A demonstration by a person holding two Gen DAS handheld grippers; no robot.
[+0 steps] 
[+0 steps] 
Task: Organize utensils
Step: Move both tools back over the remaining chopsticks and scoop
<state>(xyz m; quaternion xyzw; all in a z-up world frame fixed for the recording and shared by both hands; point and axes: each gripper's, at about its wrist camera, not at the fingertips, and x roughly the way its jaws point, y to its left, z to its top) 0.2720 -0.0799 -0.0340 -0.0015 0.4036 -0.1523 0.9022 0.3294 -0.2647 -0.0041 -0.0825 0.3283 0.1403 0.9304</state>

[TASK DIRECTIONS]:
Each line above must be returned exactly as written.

[RESPONSE]:
A demonstration by a person holding two Gen DAS handheld grippers; no robot.
[+0 steps] 
[+0 steps] 
Task: Organize utensils
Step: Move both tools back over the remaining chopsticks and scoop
<state>(xyz m; quaternion xyzw; all in a z-up world frame fixed for the recording and shared by both hands; point and axes: each gripper's, at about its wrist camera, not at the fingertips, and x roughly the way its jaws point, y to its left, z to its top) 0.2720 -0.0799 -0.0340 -0.0015 0.4036 -0.1523 0.9022 0.3294 -0.2647 -0.0041 -0.0825 0.3283 0.1403 0.9304</state>

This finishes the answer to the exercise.